Today, compressed sensing has wide applications even beyond medicine—it plays an important role in the reconstruction of images of cracks in mechanical equipment, in revealing ancient texts, in capturing images through electron microscopy, and in measuring astronomical phenomena, among many others.

Electron microscopy visualization allows us to see objects that are too small for magnification from a traditional microscope. In the past few years, near-atomic resolution has been achieved through revolutionary advances in hardware detectors coupled with innovative mathematical tools in statistics, *Fourier analysis*, *optimization*, and *linear algebra*.

In cryogenic electron microscopy (cryo-EM), the mathematical reconstruction problem is a lot like the Radon transform inverse problem of CT, with a twist. In cryo-EM, the data collected from the flash freezing of many identical molecules involve their 2D projections, similar to recording their shadows on a wall. The twist is this: unlike CT data, where the machine is rotating and recording its orientations with respect to the fixed object, the frozen molecules have been detected at *unknown* orientations. The 2D projections are recorded without knowing the position of these objects relative to the detector. The inverse problem asks how to find the object from the data collected on the projections, absent information about the directions. To solve this problem, geometric ideas play a big role. In order to reconstruct the 3D object, the “angular reconstitution” problem (finding the directions) has to be solved. Mathematical tools, like Fourier transform methods, help solve these reconstruction problems.

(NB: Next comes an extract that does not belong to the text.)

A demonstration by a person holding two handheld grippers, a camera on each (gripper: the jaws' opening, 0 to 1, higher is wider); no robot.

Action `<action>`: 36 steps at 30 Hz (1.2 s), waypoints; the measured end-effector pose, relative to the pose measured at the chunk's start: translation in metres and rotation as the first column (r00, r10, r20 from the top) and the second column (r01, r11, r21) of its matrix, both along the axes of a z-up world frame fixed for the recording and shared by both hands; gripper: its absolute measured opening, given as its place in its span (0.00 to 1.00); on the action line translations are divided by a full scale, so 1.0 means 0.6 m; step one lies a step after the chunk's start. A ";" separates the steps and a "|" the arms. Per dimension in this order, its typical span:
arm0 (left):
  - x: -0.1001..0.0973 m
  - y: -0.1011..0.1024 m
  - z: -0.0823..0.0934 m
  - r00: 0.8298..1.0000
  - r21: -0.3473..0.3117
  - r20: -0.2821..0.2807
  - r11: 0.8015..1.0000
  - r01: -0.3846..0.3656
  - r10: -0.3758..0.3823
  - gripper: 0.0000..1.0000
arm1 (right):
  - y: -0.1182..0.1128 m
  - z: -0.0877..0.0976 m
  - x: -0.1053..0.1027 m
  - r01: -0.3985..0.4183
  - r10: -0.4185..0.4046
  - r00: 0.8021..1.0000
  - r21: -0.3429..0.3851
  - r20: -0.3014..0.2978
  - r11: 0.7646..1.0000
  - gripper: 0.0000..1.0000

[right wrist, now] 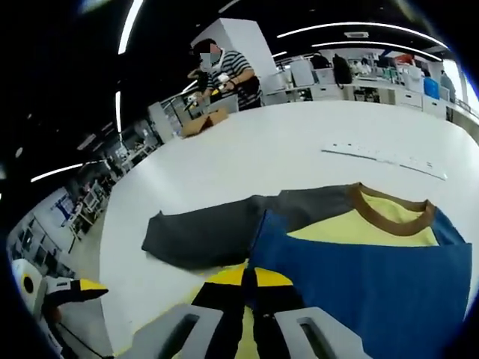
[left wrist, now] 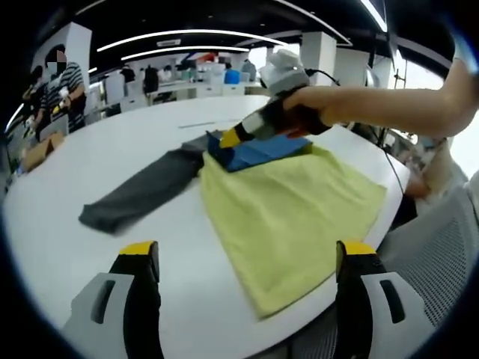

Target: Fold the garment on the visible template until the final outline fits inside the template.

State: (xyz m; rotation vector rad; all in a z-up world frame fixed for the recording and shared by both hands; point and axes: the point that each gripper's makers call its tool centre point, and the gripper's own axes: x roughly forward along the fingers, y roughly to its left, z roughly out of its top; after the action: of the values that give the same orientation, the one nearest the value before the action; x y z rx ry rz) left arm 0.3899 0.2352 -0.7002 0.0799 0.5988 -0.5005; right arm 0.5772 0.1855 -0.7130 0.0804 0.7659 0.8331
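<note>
Gripping the garment, right gripper (jaws closed).

**An open-plan lab or office work floor**

The setting is a big indoor workroom, not a home. A large white table with a rounded edge takes up the foreground. Overhead, long curved light strips run across a dark ceiling, and white square pillars rise from the floor. Further back stand rows of white desks loaded with boxes and gear, with several people standing among them. At the far side of the table a person in a striped shirt works beside an open cardboard box. A grey mesh office chair sits at the table's near edge.
</note>
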 end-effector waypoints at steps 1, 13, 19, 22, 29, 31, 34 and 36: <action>0.000 0.000 0.000 1.000 0.000 -0.001 1.000 0.000 0.000 0.95 | 0.004 -0.001 -0.003 -0.012 0.012 1.000 0.002 0.001 1.000 0.05; 0.000 -0.003 0.000 1.000 0.010 -0.003 1.000 0.007 -0.007 0.96 | 0.002 0.009 -0.008 -0.070 0.072 0.995 -0.034 0.075 0.997 0.37; 0.006 -0.001 0.001 1.000 0.021 -0.006 1.000 0.011 -0.011 0.96 | -0.024 0.016 0.003 -0.056 0.064 0.992 -0.071 0.111 0.996 0.50; 0.012 0.001 0.003 1.000 0.031 -0.006 0.999 0.013 -0.013 0.95 | -0.045 0.020 0.011 -0.042 0.054 0.990 -0.094 0.132 0.995 0.55; 0.035 0.007 0.011 1.000 0.041 0.003 0.999 0.011 -0.011 0.96 | -0.102 0.028 0.028 0.008 0.012 0.987 -0.121 0.162 0.993 0.68; 0.041 0.007 0.015 1.000 0.037 0.006 0.999 0.009 -0.009 0.96 | -0.113 0.032 0.030 0.019 0.000 0.986 -0.117 0.165 0.993 0.71; 0.050 0.008 0.018 1.000 0.042 0.007 0.999 0.010 -0.010 0.95 | -0.138 0.038 0.033 0.040 -0.018 0.985 -0.122 0.174 0.992 0.73; 0.058 0.008 0.020 1.000 0.045 0.013 0.999 0.014 -0.014 0.95 | -0.160 0.046 0.034 0.051 -0.028 0.982 -0.122 0.186 0.991 0.73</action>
State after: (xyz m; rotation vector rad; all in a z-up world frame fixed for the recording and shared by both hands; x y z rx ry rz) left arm 0.4244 0.2398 -0.6879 0.1302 0.5974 -0.4996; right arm 0.5977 0.0898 -0.6856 -0.0928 0.6389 0.7416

In April 2019, Katie Bouman and the Event Horizon team gave the world its first glimpse of a black hole, an image painstakingly reconstructed from hundreds of terabytes of data collected from several interconnected special telescopes around the world. The joining of these specialized telescopes, linked through precise timing of atomic clocks, is a system known as Very Long Baseline Interferometry. This linkage creates the “Earth-size telescope” required to achieve the desired resolution for an object as far away as a black hole. Each pair of telescopes captures a single measurement at a single point in time from the light source. This measurement, or spatial frequency, is the Fourier transform of the incoming radiation relative to the projected baseline (line of sight) between the two telescopes. To augment the sparsity of the data that can be collected in this way, scientists use the rotation of Earth. Measuring how these projected baselines change in time produces short elliptical paths of data, as the graphic shows. The data obtained is still sparse (from very few telescopes) and noisy (from the atmosphere and other sources of corruption). We now arrive at our mathematical problem: how to reconstruct the image that generated this sparse and exceedingly noisy data. This large-scale inverse problem was solved using a classical technique involving the Fourier transform for image reconstruction and *regularized maximum likelihood*, a modern method using tools from probability and statistics.